Sprachlich ist das australische Englisch dem Britischen sehr ähnlich. Allerdings ist es durch nationale Besonderheiten geprägt. Diese ergaben sich durch die Muttersprachen der Einwanderer und deren Dialekten sowie durch die Sprachen der Aboriginies. In Wortschatz, Schreibweise und Aussprache gibt es unverwechselbare Unterschiede zwischen dem Australischen und Britischen.
Wer durch den Schulunterricht mit der britischen oder amerikanischen Aussprache vertraut ist, wird Schwierigkeiten haben, eingefleischte „Aussies“ zu verstehen.
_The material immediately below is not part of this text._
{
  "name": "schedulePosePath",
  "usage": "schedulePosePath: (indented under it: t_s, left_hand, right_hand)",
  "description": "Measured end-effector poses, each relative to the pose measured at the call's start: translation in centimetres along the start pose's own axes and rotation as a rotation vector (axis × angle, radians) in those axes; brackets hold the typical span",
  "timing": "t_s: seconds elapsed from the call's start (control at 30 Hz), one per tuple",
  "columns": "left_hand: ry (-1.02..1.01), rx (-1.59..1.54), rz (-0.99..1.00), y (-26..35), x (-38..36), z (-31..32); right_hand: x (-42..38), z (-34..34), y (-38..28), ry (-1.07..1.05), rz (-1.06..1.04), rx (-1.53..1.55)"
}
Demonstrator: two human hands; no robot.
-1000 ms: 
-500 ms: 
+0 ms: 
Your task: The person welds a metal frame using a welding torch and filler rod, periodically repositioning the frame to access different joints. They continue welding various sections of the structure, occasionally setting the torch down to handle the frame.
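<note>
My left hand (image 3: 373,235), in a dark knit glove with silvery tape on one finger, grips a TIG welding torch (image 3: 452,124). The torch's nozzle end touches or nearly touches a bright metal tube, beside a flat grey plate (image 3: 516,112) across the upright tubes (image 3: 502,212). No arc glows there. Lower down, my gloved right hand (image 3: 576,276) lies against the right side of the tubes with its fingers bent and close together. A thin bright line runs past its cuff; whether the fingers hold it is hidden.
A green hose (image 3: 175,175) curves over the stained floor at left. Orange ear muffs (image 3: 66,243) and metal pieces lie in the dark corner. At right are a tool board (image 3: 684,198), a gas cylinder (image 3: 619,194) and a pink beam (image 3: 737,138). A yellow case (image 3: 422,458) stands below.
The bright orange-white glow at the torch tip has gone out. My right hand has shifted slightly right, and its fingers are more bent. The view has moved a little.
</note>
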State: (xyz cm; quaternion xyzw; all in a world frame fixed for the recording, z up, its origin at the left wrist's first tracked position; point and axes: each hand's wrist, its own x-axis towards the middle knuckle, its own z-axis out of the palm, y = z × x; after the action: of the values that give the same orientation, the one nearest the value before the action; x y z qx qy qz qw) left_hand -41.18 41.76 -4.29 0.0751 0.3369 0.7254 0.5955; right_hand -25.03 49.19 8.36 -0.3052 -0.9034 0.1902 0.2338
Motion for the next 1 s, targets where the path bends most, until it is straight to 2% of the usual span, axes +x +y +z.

Regionale Dialekte erschweren das Verständnis zusätzlich. Australier aus dem Outback sprechen natürlich anders als die Bewohner in Sydney oder an der Westküste.
Doch eines haben wohl alle Australier gemeinsam: das Verschlucken von Silben, das Langziehen von Vokalen und eine nachlässige Aussprache von Konsonanten. Ein Sprachkurs ist also auch für Reisende mit guten Englischkenntnissen sinnvoll, um Verständnisschwierigkeiten zu vermeiden. Gutes Hörverstehen und sichere Konversationskenntnisse erhöhen gleichzeitig die Jobchancen. Gerade im populären Sydney ist die Konkurrenz groß und ein „Aussie-Slang“ kann nur vorteilhaft sein.